▶ [To do]: Exactly as given, transcribe each entry that follows.

*** Begin section ***

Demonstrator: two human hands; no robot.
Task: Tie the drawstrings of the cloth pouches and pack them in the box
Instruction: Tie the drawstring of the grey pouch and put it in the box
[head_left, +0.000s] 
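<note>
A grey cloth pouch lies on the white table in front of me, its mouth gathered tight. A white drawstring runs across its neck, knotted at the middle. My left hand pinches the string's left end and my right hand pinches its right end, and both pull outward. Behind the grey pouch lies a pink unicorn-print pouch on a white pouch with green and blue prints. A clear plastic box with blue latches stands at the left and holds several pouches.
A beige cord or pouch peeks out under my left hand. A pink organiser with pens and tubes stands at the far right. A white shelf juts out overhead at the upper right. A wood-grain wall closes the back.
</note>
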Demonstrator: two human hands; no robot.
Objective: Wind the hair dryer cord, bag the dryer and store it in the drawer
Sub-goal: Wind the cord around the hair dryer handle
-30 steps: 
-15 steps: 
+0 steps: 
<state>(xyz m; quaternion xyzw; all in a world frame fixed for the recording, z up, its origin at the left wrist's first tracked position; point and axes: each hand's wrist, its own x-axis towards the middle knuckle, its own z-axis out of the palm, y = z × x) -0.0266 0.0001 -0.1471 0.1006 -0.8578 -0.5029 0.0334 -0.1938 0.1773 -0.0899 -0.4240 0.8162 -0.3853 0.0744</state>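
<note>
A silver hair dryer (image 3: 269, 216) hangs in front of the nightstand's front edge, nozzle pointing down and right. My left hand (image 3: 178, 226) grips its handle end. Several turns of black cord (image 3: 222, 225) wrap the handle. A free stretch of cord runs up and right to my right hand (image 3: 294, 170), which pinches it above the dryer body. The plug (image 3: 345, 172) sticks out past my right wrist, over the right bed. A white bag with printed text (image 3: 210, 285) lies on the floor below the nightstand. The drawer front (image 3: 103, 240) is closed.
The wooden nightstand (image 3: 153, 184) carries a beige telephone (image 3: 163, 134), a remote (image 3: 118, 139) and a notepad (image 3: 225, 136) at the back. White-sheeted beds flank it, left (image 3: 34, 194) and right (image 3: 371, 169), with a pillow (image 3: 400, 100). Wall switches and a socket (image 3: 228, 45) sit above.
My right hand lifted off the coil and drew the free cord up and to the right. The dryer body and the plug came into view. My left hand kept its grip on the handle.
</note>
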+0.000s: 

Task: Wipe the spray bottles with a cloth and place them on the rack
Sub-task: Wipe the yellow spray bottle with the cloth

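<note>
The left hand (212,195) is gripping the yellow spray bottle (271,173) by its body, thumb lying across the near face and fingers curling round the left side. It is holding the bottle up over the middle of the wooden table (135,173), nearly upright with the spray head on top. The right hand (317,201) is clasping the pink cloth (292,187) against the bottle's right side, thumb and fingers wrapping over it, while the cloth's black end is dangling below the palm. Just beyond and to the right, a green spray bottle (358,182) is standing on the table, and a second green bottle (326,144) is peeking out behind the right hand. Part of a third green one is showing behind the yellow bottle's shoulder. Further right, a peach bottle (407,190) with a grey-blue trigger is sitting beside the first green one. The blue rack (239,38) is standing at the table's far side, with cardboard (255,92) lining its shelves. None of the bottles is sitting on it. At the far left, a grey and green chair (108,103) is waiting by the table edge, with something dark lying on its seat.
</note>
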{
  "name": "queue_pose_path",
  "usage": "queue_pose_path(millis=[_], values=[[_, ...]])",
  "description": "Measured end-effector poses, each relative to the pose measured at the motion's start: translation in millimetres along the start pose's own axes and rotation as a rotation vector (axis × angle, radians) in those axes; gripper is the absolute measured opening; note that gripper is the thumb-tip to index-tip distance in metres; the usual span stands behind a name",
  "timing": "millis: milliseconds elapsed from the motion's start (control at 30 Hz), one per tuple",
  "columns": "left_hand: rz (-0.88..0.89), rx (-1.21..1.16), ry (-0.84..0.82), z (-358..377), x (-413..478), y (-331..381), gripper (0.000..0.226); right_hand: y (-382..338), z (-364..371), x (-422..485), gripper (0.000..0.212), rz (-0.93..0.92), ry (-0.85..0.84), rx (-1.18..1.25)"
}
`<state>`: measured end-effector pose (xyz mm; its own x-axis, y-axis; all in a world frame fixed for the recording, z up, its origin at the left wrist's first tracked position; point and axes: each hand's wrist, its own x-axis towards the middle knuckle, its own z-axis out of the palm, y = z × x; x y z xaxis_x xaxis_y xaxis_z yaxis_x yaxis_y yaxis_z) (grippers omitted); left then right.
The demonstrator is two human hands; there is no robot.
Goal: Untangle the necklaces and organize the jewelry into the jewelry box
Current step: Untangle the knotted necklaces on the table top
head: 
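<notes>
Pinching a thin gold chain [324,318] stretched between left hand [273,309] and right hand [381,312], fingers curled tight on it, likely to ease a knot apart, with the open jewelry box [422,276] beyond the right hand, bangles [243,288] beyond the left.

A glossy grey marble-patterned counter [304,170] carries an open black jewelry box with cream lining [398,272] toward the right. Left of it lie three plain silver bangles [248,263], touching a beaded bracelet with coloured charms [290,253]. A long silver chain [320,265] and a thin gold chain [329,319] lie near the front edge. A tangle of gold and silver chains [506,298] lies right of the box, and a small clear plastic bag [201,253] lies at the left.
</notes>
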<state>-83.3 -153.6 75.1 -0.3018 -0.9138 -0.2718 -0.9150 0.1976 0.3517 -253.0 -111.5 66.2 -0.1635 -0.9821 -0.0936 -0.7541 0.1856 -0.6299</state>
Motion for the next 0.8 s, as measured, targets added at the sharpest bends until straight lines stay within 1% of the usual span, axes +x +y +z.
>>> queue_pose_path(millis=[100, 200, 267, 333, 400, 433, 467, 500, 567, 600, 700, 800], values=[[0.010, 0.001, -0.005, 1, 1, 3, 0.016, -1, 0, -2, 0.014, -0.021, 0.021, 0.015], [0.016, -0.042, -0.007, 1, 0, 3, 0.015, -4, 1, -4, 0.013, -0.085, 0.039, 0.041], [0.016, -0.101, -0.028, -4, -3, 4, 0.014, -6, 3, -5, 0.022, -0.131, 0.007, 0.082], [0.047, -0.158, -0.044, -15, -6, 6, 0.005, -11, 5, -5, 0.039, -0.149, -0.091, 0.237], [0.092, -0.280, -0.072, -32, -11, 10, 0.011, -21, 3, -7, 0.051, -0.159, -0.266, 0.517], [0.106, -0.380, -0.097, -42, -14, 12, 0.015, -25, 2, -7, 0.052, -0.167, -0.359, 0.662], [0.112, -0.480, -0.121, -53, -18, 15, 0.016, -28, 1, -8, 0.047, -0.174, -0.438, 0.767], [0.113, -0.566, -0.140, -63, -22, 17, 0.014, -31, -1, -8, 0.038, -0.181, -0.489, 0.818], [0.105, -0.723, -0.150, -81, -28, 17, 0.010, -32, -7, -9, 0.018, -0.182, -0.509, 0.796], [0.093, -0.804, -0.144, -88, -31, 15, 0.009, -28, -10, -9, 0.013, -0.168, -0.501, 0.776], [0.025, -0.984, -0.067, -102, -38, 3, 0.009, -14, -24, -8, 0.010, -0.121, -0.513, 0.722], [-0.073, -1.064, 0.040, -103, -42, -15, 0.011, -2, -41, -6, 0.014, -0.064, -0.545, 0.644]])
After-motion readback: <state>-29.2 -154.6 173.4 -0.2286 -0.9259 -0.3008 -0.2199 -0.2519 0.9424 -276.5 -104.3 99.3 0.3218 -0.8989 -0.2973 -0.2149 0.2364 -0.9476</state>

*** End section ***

▶ [Written response]:
Demonstrator: two human hands; no robot.
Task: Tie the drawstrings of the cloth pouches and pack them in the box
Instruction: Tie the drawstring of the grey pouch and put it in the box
[head_left, +0.000s] 
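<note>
A grey cloth pouch lies on the white table in front of me, its mouth gathered tight. A white drawstring runs across its neck, knotted at the middle. My left hand pinches the string's left end and my right hand pinches its right end, and both pull outward. Behind the grey pouch lies a pink unicorn-print pouch on a white pouch with green and blue prints. A clear plastic box with blue latches stands at the left and holds several pouches.
A beige cord or pouch peeks out under my left hand. A pink organiser with pens and tubes stands at the far right. A white shelf juts out overhead at the upper right. A wood-grain wall closes the back.
</note>
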Demonstrator: two human hands; no robot.
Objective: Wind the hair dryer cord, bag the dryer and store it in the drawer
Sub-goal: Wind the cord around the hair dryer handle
-30 steps: 
-15 steps: 
+0 steps: 
<state>(xyz m; quaternion xyzw; all in a world frame fixed for the recording, z up, its origin at the left wrist's first tracked position; point and axes: each hand's wrist, its own x-axis towards the middle knuckle, its own z-axis out of the palm, y = z × x) -0.0266 0.0001 -0.1471 0.1006 -0.8578 -0.5029 0.0334 -0.1938 0.1773 -0.0899 -0.4240 0.8162 -0.3853 0.0744</state>
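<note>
A silver hair dryer (image 3: 269, 216) hangs in front of the nightstand's front edge, nozzle pointing down and right. My left hand (image 3: 178, 226) grips its handle end. Several turns of black cord (image 3: 222, 225) wrap the handle. A free stretch of cord runs up and right to my right hand (image 3: 294, 170), which pinches it above the dryer body. The plug (image 3: 345, 172) sticks out past my right wrist, over the right bed. A white bag with printed text (image 3: 210, 285) lies on the floor below the nightstand. The drawer front (image 3: 103, 240) is closed.
The wooden nightstand (image 3: 153, 184) carries a beige telephone (image 3: 163, 134), a remote (image 3: 118, 139) and a notepad (image 3: 225, 136) at the back. White-sheeted beds flank it, left (image 3: 34, 194) and right (image 3: 371, 169), with a pillow (image 3: 400, 100). Wall switches and a socket (image 3: 228, 45) sit above.
My right hand lifted off the coil and drew the free cord up and to the right. The dryer body and the plug came into view. My left hand kept its grip on the handle.
</note>
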+0.000s: 

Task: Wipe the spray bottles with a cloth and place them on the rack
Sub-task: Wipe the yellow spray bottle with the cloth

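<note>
The left hand (212,195) is gripping the yellow spray bottle (271,173) by its body, thumb lying across the near face and fingers curling round the left side. It is holding the bottle up over the middle of the wooden table (135,173), nearly upright with the spray head on top. The right hand (317,201) is clasping the pink cloth (292,187) against the bottle's right side, thumb and fingers wrapping over it, while the cloth's black end is dangling below the palm. Just beyond and to the right, a green spray bottle (358,182) is standing on the table, and a second green bottle (326,144) is peeking out behind the right hand. Part of a third green one is showing behind the yellow bottle's shoulder. Further right, a peach bottle (407,190) with a grey-blue trigger is sitting beside the first green one. The blue rack (239,38) is standing at the table's far side, with cardboard (255,92) lining its shelves. None of the bottles is sitting on it. At the far left, a grey and green chair (108,103) is waiting by the table edge, with something dark lying on its seat.
</note>
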{
  "name": "queue_pose_path",
  "usage": "queue_pose_path(millis=[_], values=[[_, ...]])",
  "description": "Measured end-effector poses, each relative to the pose measured at the motion's start: translation in millimetres along the start pose's own axes and rotation as a rotation vector (axis × angle, radians) in those axes; gripper is the absolute measured opening; note that gripper is the thumb-tip to index-tip distance in metres; the usual span stands behind a name",
  "timing": "millis: milliseconds elapsed from the motion's start (control at 30 Hz), one per tuple",
  "columns": "left_hand: rz (-0.88..0.89), rx (-1.21..1.16), ry (-0.84..0.82), z (-358..377), x (-413..478), y (-331..381), gripper (0.000..0.226); right_hand: y (-382..338), z (-364..371), x (-422..485), gripper (0.000..0.212), rz (-0.93..0.92), ry (-0.85..0.84), rx (-1.18..1.25)"
}
`<state>`: measured end-effector pose (xyz mm; its own x-axis, y-axis; all in a world frame fixed for the recording, z up, its origin at the left wrist's first tracked position; point and axes: each hand's wrist, its own x-axis towards the middle knuckle, its own z-axis out of the palm, y = z × x; x y z xaxis_x xaxis_y xaxis_z yaxis_x yaxis_y yaxis_z) (grippers omitted); left then right.
The demonstrator is two human hands; there is no robot.
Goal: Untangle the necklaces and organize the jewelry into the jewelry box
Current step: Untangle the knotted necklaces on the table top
head: 
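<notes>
Pinching a thin gold chain [324,318] stretched between left hand [273,309] and right hand [381,312], fingers curled tight on it, likely to ease a knot apart, with the open jewelry box [422,276] beyond the right hand, bangles [243,288] beyond the left.

A glossy grey marble-patterned counter [304,170] carries an open black jewelry box with cream lining [398,272] toward the right. Left of it lie three plain silver bangles [248,263], touching a beaded bracelet with coloured charms [290,253]. A long silver chain [320,265] and a thin gold chain [329,319] lie near the front edge. A tangle of gold and silver chains [506,298] lies right of the box, and a small clear plastic bag [201,253] lies at the left.
</notes>
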<state>-83.3 -153.6 75.1 -0.3018 -0.9138 -0.2718 -0.9150 0.1976 0.3517 -253.0 -111.5 66.2 -0.1635 -0.9821 -0.0936 -0.7541 0.1856 -0.6299</state>
Motion for the next 0.8 s, as measured, targets added at the sharpest bends until straight lines stay within 1% of the usual span, axes +x +y +z.
>>> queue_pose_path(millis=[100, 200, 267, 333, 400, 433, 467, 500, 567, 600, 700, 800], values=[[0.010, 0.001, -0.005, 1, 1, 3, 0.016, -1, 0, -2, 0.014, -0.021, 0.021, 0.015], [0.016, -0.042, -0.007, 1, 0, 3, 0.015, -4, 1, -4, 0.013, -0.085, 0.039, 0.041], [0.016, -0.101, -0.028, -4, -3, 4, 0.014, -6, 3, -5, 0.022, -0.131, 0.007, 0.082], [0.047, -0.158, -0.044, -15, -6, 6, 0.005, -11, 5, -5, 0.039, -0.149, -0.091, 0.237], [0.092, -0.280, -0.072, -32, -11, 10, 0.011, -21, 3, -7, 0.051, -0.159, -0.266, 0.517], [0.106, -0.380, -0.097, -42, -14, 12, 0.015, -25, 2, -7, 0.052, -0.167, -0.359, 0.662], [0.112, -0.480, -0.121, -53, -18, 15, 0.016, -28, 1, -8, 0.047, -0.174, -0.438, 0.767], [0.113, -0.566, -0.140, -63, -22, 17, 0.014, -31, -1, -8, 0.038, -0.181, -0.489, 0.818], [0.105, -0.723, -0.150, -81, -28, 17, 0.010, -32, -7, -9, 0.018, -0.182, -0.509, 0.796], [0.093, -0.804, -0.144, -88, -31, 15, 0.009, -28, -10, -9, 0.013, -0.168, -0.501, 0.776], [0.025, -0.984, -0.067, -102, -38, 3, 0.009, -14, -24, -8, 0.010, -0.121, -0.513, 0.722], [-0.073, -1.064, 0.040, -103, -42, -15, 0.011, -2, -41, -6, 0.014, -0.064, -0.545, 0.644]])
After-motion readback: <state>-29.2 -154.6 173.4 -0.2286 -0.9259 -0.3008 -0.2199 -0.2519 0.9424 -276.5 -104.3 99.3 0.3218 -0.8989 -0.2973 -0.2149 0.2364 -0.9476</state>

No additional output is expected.